The Carter Family’s “Foggy Mountain Top” benefits from Rettick’s pedal steel and Carter’s irrepressible vocal. It’s nice to hear Rockpile at full tilt on a country-bluegrass classic. “That Very First Kiss” is a rockin’ Everly Brothers-meets-Shirelles-style tale of irresistible love written by Carter: “Anyone who loved me/Wouldn’t treat me so unkind/Now, don’t feel so bad/My heart melted long before you burned it.” It’s got one of her peppier vocals, not a million miles from what Linda Ronstadt did with Costello’s “Girls Talk” from the same period.

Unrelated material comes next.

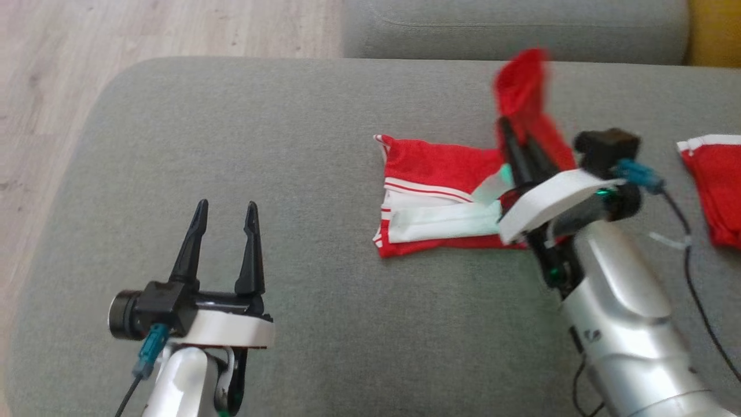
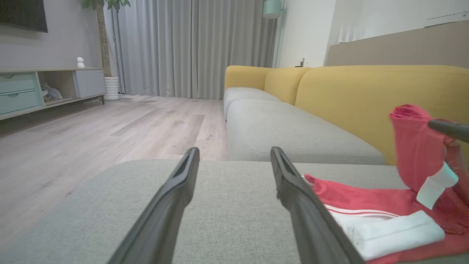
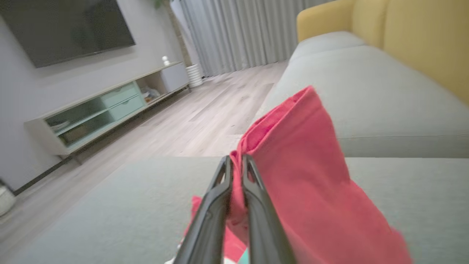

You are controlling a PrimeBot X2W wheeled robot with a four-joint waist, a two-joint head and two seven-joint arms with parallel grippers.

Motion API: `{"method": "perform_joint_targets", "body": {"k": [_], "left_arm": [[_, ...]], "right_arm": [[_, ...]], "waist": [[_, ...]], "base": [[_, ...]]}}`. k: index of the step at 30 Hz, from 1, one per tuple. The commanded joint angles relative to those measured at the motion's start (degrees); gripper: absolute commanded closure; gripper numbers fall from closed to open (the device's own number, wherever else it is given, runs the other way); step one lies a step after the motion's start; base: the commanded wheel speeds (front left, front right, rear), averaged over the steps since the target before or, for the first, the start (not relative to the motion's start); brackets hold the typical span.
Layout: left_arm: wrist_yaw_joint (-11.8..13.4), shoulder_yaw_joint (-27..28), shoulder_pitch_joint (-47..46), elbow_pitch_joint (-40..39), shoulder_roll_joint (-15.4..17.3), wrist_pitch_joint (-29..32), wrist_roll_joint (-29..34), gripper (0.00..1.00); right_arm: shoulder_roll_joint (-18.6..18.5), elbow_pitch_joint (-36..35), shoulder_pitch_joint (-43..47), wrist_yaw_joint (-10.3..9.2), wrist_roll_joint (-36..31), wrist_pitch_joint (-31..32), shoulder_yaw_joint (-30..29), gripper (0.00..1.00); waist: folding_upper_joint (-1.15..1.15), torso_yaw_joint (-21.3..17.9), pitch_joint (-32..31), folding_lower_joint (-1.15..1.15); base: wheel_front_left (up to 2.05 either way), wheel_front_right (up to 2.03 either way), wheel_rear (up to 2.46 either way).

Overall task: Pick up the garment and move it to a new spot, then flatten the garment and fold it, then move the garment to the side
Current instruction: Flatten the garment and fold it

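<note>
- Right gripper point(image 3: 236, 161) clenched on garment point(image 1: 434, 168) flap, raised: fold looks underway.
- Left gripper point(image 1: 226, 211) released, idle, garment to its right.
- To do: finish fold, move aside.

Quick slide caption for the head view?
Right gripper holds a flap of the red garment above the grey cushion; left gripper open.

The garment point(image 1: 434, 191) lay on the cushion point(image 1: 289, 145), the left tool point(image 1: 226, 204) well apart to its left, the right tool point(image 3: 236, 158) at its right end, a second garment point(image 1: 715, 191) farther right.
</note>
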Motion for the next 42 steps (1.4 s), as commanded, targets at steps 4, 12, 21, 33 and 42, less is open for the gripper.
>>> {"method": "perform_joint_targets", "body": {"k": [4,12,21,33,42], "left_arm": [[0.47,0.17,-1.67,-1.76,0.21,-0.45,-0.78,0.0],[1.09,-1.77,-3.08,-1.88,0.21,-0.45,-1.64,0.0],[1.67,-2.74,-4.53,-1.85,0.2,-0.45,-2.44,0.0],[2.68,-3.0,-6.23,-0.8,0.2,-0.45,-2.82,0.0],[2.01,-0.64,-3.92,-0.41,0.2,-0.45,-2.16,0.0]], "right_arm": [[0.65,-1.12,-0.11,0.37,4.23,-0.14,6.75,1.0],[0.66,4.4,-2.13,0.37,8.12,-2.42,13.76,1.0],[0.66,12.17,-4.47,0.37,10.6,-4.16,18.99,0.15],[0.66,16.52,-7.2,0.37,13.39,-10.3,19.47,0.0],[-1.11,4.47,-0.06,0.37,-3.44,-10.97,-2.03,0.0]], "waist": [[0.0,2.12,0.77,0.01],[0.0,5.3,3.15,0.01],[0.0,6.97,5.19,0.01],[0.0,4.56,3.86,0.01],[0.0,-0.68,1.73,0.01]], "base": [[0.0,0.0,0.0],[0.0,0.0,0.0],[0.0,0.0,0.0],[0.0,0.0,0.0],[0.0,0.0,0.0]]}}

“(Too Drunk) To Remember” has a killer opening couplet: “I woke up this morning to a telephone call/And that’s when I noticed strange shoes in the hall.” Written by Carter’s friend and sometime songwriting partner Anni O’Brien, and featuring Hopper’s organ work, the track’s a great showcase for Carter’s deadpan humor. The album concludes with “Too Proud,” a somewhat bombastic soul-gospel-country arrangement of a passion-filled melody. It centers on McFee’s aggressive guitar, and while Carter’s vocal is excellent, it seems to come from a different woman than the one we’ve heard for most of the album.

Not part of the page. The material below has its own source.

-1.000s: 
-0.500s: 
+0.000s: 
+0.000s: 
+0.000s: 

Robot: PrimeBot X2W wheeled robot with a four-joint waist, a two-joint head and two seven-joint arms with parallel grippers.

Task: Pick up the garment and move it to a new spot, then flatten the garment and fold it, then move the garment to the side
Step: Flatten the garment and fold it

The striking album cover design from Barney Bubbles, with the quite lovely Carlene decked out in rockabilly country threads in a roomful of repurposed vinyl and record sleeves from her British label F-Beat, perhaps riffs on Chuck Berry’s description of “Little Queenie”: “Who’s the queen/Standing over by the record machine/Lookin’ like a model on the cover of a magazine/She’s too cute to be a minute over seventeen.” At 25 years of age, Carlene Carter could certainly evoke a teenage energy.
1980’s Musical Shapes got more critical praise than its predecessors, without selling much better; her next Lowe-produced album, Blue Nun, didn’t even get a U.S. release when Warner Bros. and F-Beat decided to concentrate on Europe, where Carter had more of a following. By 1983 Carter was recording for Epic Records; she and Lowe divorced in 1990.

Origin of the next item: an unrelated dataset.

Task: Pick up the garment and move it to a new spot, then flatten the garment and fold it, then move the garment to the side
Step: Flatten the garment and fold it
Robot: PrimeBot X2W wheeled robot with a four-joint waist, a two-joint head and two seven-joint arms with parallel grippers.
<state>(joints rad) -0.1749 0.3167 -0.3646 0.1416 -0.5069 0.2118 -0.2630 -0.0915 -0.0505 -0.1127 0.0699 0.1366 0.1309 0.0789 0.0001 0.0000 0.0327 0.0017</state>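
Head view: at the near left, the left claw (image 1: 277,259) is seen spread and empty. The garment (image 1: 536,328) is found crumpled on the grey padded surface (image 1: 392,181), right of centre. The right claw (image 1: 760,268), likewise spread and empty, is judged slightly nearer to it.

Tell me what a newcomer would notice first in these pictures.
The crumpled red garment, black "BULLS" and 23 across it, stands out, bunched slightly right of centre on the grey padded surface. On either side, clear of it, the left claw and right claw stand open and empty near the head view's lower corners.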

Fighting alcohol and drug problems, Carter continued to record for various labels, receiving her highest chart position for the album I Fell in Love in 1990, which also threw off two #3 Billboard country chart singles. Finally getting clean and sober, she would slyly refer to her wild past in concerts, like the 2008 gig where she said, “I’m really fortunate to have been making records for 30 years. I’ve had some gaps where I was doing research.”
Along the way, she was the opening act for John Mellencamp’s 2015 tour, and collaborated on his 2017 album Sad Clowns & Hillbillies. In September 2024 she performed a tune closely identified with her family, “Will the Circle Be Unbroken,” in Atlanta at the celebration of President Jimmy Carter’s 100th birthday. As she said many years ago, “When I started writing songs, I realized I was country. I couldn’t help it. No matter how many chords I stuck in or how I rocked out, I was still a country singer.”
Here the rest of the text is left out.